C’est ainsi que le soufisme offre une perspective intéressante sur ces questions en mettant l’accent sur l’importance de l’éthique et de la conscience dans la primordialité de l’homme. Au-delà de la qualité des échanges qui a passionné le public américain, cet événement marque le début d’une relation intellectuelle et spirituelle renforcée entre les Etats Unis et l’Islam traditionnel nord-africain dont le Maroc est le fer de lance.

Rencontre avec les représentants de la Fédération Juive de Chicago

Rencontre avec les représentants de la Fédération Juive de Chicago

Dès le lendemain, Mohamed Faouzi al-Karkari fut invité par la Fédération Juive de Chicago pour répondre à une série d’interviews d’une part et d’autre part, pour participer à une rencontre interreligieuse à laquelle participaient également le Dr Yusef Casewit, Professeur d’études islamiques à l’Université de Chicago, le Professeur et Rabbin Yechiel Popko ainsi que les professeurs Jeremy Brown et Zvi Novick de l’Université catholique de Notre-Dame, en Indiana.

Plusieurs sujets ont été abordés comme l’importance de la science et des écritures sacrées, l’approche de la connaissance de Dieu par le prisme des différentes religions et les ponts représentant des liens indéfectibles qui unissent les traditions islamiques et judaiques.

Et maintenant ?

Sidi Mohamed Faouzi al-Karkari va maintenant poursuivre sa tournée notamment à San Francisco où il est attendu à l’Université de Stanford avant de s’envoler pour l’ultime étape de sa tournée à Washington.
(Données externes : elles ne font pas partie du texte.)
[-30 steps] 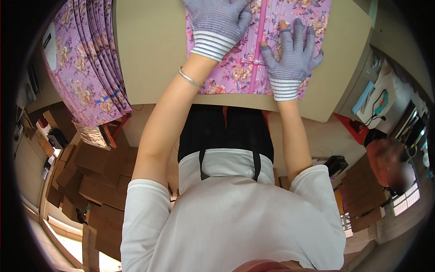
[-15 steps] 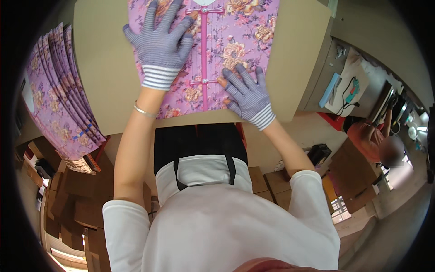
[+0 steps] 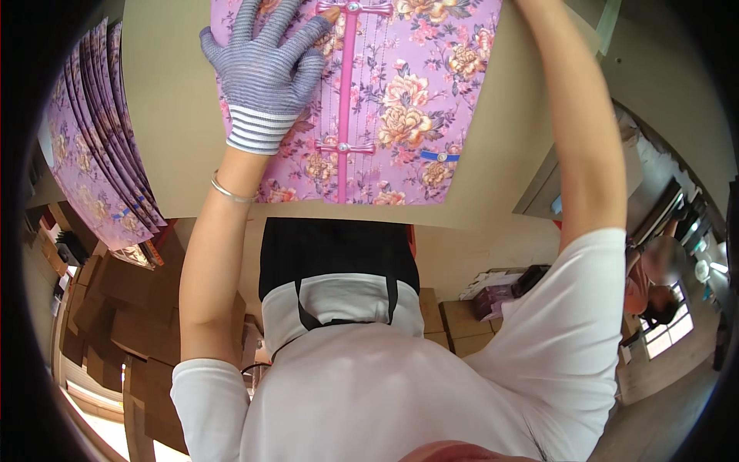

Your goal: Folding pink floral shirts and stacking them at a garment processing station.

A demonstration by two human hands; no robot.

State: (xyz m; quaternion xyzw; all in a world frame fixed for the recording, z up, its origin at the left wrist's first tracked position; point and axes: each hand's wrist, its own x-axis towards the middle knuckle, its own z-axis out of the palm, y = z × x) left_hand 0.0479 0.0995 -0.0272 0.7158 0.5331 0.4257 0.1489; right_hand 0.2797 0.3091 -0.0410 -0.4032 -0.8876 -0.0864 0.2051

À travers ce voyage, le leader de la Karkariya fait la démonstration que les acteurs religieux issus du Soufisme – courant spirituel de l’Islam – ont une place prépondérante à jouer dans les grands défis qui nous font face. Ils représentent des courants très importants qui peuvent permettre à la fois d’établir des ponts solides entre la culture occidentale et la culture musulmane, mais aussi et surtout d’être un véritable rempart possible contre le radicalisme religieux qui gangrène notre société. C’est donc à nos institutions de les considérer comme des intermédiaires crédibles et de travailler avec eux au rétablissement de la concorde nationale.